**Activity:**
Bring together copies of the lines in the data below that contain the word "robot".

**Information:**
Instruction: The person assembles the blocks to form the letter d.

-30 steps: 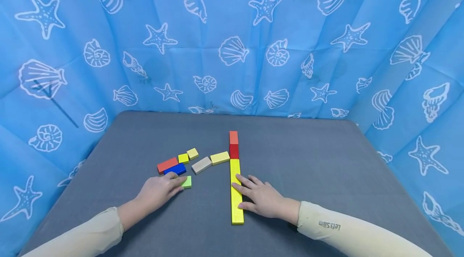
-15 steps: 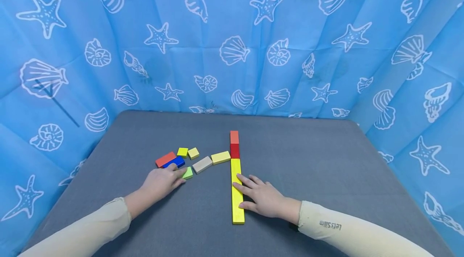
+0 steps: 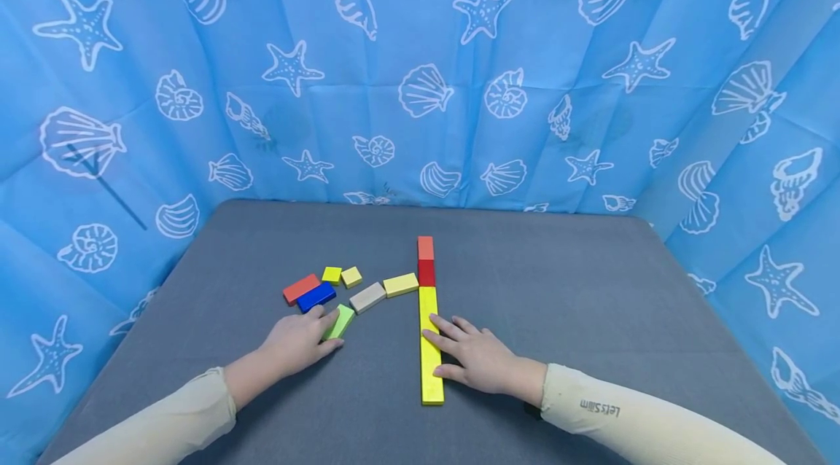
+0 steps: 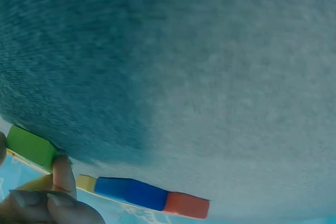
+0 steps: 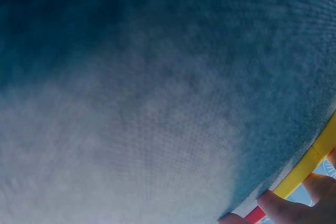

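The green block (image 3: 340,324) lies flat on the table (image 3: 558,290), to the left of the yellow strip (image 3: 429,354) and well apart from it. The left hand (image 3: 293,342) pinches it: thumb and index finger sit at opposite ends, as the left wrist view shows. From the head, the fingers cover part of its left side.

The right hand (image 3: 482,357) comes in from the strip's right, fingers spread and extended, tips resting on it and hiding bits of its edge.

At the strip's far end stands a red piece (image 3: 426,262); whether its lighter and darker parts are one block or two, I cannot tell. Left of the strip's far end run a pale yellow block (image 3: 401,285) and a beige block (image 3: 367,298); farther left of the strip are a blue block (image 3: 316,297) and an orange-red block (image 3: 301,289).

Both wrist views crop the hands at a lower corner, the right one also cuts off the strip, and their table surface is blurred.
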`<action>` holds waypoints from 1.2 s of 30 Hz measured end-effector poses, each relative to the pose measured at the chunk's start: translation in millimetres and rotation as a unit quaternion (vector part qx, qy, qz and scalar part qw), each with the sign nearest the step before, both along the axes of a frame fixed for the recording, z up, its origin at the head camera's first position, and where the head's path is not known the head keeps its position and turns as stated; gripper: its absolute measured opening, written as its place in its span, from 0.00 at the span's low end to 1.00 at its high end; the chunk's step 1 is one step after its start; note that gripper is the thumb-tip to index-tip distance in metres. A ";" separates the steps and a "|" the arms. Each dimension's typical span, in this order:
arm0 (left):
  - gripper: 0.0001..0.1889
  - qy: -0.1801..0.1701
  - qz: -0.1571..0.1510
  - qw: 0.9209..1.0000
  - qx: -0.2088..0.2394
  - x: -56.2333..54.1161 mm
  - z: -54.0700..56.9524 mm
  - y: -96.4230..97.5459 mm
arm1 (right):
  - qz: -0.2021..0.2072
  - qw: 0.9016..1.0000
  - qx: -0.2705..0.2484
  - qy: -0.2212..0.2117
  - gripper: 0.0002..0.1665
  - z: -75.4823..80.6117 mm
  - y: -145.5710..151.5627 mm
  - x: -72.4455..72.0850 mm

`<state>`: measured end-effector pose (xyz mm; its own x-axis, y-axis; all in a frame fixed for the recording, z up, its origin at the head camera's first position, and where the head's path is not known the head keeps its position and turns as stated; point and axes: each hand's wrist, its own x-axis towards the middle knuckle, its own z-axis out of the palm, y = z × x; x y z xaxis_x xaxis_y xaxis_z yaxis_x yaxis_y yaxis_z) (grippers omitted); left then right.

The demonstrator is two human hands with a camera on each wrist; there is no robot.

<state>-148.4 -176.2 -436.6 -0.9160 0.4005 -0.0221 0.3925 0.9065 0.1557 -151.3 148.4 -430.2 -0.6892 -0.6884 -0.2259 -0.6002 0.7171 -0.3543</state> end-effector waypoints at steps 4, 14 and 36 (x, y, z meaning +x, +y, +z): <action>0.30 0.003 0.003 1.000 -0.004 1.4 -0.5 3.9 | 0.006 1.000 -0.009 0.005 0.38 0.1 0.4 0.7; 0.31 0.026 0.001 1.000 -0.011 2.9 -1.1 10.7 | 0.001 1.000 0.004 0.002 0.38 0.7 -0.4 0.0; 0.30 0.035 0.004 0.999 -0.005 4.8 -1.4 14.7 | 0.004 1.000 0.003 0.009 0.38 -2.7 0.0 -1.8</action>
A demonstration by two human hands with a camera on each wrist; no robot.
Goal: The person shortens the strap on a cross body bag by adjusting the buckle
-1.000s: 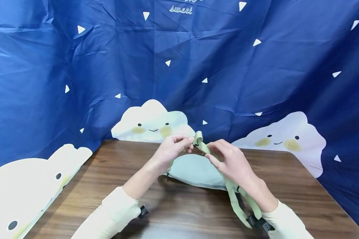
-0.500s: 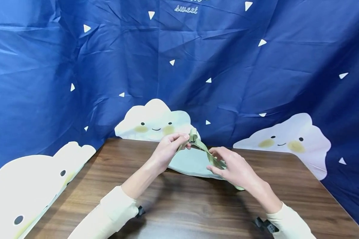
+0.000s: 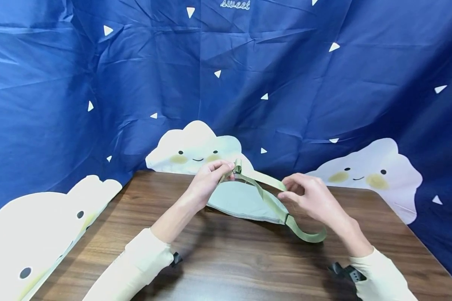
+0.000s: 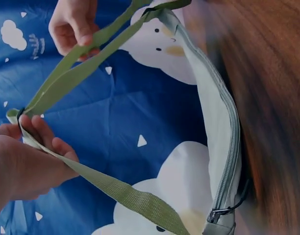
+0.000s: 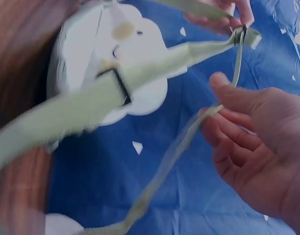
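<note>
The bag [image 3: 239,200] rests on the table [image 3: 226,267], its zip [image 4: 233,127] along the near edge. Above the bag, the left hand [image 3: 208,182] pinches the strap [image 3: 272,204] beside a dark slider [image 4: 21,115] — thumb and fingertips clamped there. Above the bag's right end, the right hand [image 3: 312,196] holds another stretch of strap, fingers curled, thumb opposite. Strap also curves out rightward from the bag. Behind the bag hangs a blue curtain [image 3: 173,75].

Passable over tabletop [image 3: 245,263] in front of the pouch [image 3: 235,198]; blocked at its right by green strap [image 3: 309,238] (looped low), behind by backdrop [image 3: 226,96].
</note>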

**Task response:**
The demonstrator is two human hands with a camera on each wrist; there is no robot.
A demonstration by two human hands with a camera on each wrist; no robot.

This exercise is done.